Key to global services delivery is the capability to consistently amass, baseline, interpret and report on data, which dimensions existing conditions, tracks and influences the extent to which performance changes over time. Performance-management capability is critical from the development of a strong business case whose results can be measured, improved and managed, through to operations, through the application of continuous improvement techniques, underpinned by a process that continually and transparently assesses and reports.
Risk: Effectively navigating the issues presented by global regulation, data privacy, tax and accounting and corporate responsibility as business-architecture changes. Managing global services risk is not inviting in the internal auditors at infrequent intervals in order to comply with corporate policy. Every services element — location, policy, staff complement, ownership structure — has a risk element that must be anticipated and weighed as decisions are made.
The capable team defines risk very broadly. It has the ability to identify all derailers — seemingly small to substantial, singly and in aggregate — and develops an informed response model, orchestrating regulatory, compliance, tax and risk-management expertise in the corporation.
Governance: Sustaining the benefits of change though effective relationship and portfolio management.
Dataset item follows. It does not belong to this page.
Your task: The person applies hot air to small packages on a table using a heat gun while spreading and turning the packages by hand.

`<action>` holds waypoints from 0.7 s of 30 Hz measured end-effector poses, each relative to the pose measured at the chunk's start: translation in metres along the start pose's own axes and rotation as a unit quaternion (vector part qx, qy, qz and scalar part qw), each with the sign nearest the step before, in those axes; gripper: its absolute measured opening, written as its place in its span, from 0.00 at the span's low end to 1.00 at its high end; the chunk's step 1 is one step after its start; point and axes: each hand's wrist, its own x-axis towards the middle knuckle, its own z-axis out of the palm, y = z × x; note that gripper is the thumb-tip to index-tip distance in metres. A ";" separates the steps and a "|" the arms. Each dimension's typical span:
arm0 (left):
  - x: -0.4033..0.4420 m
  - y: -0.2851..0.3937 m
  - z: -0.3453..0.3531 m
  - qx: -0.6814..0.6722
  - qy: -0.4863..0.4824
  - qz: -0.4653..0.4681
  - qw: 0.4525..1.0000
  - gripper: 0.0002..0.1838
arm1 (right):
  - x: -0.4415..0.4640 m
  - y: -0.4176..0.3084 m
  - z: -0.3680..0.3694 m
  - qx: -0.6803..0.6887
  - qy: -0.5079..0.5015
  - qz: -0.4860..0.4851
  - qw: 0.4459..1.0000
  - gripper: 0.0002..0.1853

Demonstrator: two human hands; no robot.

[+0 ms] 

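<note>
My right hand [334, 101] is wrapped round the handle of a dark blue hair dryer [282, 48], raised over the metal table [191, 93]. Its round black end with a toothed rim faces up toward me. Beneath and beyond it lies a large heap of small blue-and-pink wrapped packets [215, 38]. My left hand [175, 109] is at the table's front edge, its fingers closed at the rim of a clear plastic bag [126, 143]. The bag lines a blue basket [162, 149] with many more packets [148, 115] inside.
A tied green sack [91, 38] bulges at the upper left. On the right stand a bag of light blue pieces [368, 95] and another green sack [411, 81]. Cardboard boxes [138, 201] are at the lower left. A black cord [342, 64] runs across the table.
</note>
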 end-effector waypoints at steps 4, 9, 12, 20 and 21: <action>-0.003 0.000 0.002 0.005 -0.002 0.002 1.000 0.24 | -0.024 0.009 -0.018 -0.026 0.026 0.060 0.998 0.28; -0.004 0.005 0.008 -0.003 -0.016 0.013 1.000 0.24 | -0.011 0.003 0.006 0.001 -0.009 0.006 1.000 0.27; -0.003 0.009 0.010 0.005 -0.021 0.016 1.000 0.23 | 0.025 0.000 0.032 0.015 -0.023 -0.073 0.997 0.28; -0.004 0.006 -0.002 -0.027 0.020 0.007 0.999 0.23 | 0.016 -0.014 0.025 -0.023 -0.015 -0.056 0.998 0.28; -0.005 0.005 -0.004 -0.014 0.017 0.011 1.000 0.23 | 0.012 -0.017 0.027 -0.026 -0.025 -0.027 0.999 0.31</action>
Managing offshoring and outsourcing is like a marriage. Understanding how to behave as a good customer of services is not a competence but an ability to ascertain when to be flexible, when to partner, and when to pound on a contract in order to get and sustain results. The capability to govern well requires an amalgam of relationship skills, business intelligence acumen, legal understanding, and scorecard management. And, as an organization increasing implements new service delivery models, the ability to govern a portfolio of services will become increasingly more important.
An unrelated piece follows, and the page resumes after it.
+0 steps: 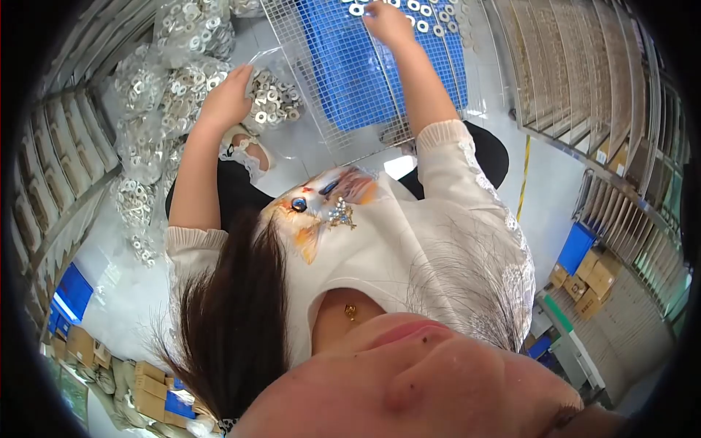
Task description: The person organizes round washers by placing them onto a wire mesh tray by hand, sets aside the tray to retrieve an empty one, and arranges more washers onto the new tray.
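Observation:
My left hand (228, 101) is at the left, its fingers closed at the edge of a clear plastic bag (269, 57). Flat, washer-like rings (272, 102), pale grey, are heaped in that bag beside the hand. At the top, my right hand (391, 28) reaches over a wire mesh rack (310, 80) with its fingers pinched together. One pale ring seems to be at those fingertips, though it shows only in part. More white rings (422, 26) lie spread on the mesh just right of this hand. Beneath the mesh is a blue sheet (350, 102).
More clear bags of rings (191, 91) are piled on the floor at the left. Racks of stacked mesh trays stand on both sides, the right one (584, 80) close to the mesh. Cardboard boxes (593, 276) and a blue bin (577, 247) are at the lower right.

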The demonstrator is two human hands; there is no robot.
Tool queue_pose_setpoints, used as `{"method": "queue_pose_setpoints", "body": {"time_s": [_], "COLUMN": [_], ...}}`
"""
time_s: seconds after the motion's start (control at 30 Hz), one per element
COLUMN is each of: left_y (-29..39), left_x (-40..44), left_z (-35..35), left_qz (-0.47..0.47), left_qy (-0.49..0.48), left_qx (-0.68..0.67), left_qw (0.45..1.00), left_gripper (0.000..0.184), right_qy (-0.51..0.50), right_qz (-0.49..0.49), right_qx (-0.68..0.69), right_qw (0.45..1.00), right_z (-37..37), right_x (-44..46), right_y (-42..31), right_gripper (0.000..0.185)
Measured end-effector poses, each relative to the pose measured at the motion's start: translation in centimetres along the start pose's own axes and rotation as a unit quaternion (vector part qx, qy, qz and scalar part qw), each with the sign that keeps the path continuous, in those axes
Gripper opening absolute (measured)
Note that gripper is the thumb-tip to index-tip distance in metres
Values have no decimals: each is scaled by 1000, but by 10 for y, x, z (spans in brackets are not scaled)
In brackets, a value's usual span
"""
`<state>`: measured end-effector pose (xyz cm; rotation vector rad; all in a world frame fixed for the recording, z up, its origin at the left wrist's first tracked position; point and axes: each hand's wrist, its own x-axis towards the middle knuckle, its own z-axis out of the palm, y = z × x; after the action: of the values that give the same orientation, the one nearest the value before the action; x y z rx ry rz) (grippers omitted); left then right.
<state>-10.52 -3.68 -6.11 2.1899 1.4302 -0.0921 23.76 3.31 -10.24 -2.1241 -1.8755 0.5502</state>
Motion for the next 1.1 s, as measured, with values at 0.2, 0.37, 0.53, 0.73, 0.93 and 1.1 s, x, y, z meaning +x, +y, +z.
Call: {"method": "queue_pose_setpoints", "body": {"time_s": [0.2,0.37,0.53,0.73,0.93,1.1], "left_y": [0,19,20,23,24,25], "left_x": [4,11,15,15,14,12], "left_z": [2,-9,-7,-9,-10,-12], "left_qz": [-25,-46,-41,-45,-23,-27], "left_qy": [-1,-27,-30,-30,-25,-28], "left_qx": [22,23,26,14,14,20], "left_qw": [999,998,998,998,999,999], "left_gripper": [61,61,60,59,58,59], "right_qy": [-2,55,41,43,34,38], "right_qz": [59,78,95,35,14,-28], "right_qx": [-95,-31,-71,-5,-77,-39], "right_qw": [994,995,992,998,996,998], "right_z": [5,3,16,9,21,19], "right_x": [31,42,63,66,64,68], "right_y": [47,55,71,64,38,30], "right_gripper": [41,45,45,43,42,38]}}
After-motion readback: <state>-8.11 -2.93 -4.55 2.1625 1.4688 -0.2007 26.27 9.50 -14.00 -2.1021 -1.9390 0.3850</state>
Why are the Six Pack Missing in Global Services Teams?
Most organizations approach global services design, development, sourcing and implementation as an IT implementation. Not a surprising plan of attack; experience with complex programs generally comes from the IT world. So it is seemingly rational — and easy — to hire people constituted in similar teams, armed with the same toolkits and experience.
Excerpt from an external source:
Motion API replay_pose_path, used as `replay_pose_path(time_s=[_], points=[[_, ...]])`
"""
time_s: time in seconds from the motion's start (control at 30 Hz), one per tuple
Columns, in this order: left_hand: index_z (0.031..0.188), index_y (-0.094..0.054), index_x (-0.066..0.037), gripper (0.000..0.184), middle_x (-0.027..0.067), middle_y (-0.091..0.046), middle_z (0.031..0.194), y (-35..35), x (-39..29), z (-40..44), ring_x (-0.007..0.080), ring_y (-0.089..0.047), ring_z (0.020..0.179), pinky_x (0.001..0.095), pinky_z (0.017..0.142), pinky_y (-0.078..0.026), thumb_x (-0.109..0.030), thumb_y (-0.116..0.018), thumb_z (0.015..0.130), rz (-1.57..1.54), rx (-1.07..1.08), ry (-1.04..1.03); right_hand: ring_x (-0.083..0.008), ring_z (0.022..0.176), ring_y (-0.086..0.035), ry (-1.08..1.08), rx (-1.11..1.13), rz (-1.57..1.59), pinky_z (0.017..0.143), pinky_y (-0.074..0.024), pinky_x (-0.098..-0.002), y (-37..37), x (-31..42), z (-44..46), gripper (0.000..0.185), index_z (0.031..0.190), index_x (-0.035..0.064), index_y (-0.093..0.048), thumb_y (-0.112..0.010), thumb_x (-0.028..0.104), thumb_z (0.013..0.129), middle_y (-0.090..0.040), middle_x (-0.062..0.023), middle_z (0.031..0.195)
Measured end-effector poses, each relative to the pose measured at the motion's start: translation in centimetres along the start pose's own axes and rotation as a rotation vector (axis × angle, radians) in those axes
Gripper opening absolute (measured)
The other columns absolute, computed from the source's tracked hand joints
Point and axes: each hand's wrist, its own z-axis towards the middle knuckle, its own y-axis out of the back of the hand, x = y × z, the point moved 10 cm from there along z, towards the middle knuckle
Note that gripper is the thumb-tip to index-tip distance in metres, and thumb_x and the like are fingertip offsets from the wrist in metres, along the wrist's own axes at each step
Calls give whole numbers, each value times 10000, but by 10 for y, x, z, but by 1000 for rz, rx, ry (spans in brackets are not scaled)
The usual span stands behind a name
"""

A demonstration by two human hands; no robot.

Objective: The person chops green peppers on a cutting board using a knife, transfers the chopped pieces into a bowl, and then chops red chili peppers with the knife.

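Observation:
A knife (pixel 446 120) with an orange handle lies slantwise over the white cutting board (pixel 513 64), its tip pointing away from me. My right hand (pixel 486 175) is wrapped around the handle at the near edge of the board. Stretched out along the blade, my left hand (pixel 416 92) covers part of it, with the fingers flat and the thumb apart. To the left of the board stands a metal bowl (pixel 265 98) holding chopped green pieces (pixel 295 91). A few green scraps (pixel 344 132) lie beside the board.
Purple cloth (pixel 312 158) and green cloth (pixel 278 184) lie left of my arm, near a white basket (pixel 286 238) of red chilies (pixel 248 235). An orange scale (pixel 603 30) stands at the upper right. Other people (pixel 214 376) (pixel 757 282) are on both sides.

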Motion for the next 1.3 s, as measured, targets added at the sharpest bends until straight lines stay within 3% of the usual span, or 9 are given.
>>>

But adjust the focus from technology to process, and a Pandora’s box of challenges opens. Often a technology implementation is single-dimensional and invisible to the end user.
Changes in process delivery mean mapping and altering upstream and downstream processes, opening up policies and procedures for review, and imposing new ways of working on end users that involves a phone call offshore rather than a water cooler conversation.
Outsourcing often is seen as a “flick of the switch” transformation, negating the need to develop internal capability. Providers often inadvertently and subliminally sell to the desire to transfer an underperforming process out of the corporation with little fuss in order to close a deal, forgetting that a smart client means success for all.
How to Gain Capability?
Good managers, regardless of functional expertise, have at least one or more of the Six Pack capabilities. Identifying pockets of in-house talent is the first step. Borrowing staff from other departments such as HR or audit is also helpful. These team members deliver the added benefit of helping translating corporate policy.
Seeking Out Veterans of Other Global Services Initiatives
Whether the programs were successful or not, these staff have deep insights into the ability to effect services change.
Using Consultants Wisely and Well
A good adviser brings extensive experience in similar deals or shared services initiatives, and can be positioned to build expertise in internal staff.
Train, Train, Train
External training in business process transformation is becoming more readily available. External training gives managers the opportunity to pick up deep skills, and learn from other transformation experiences, both good and bad.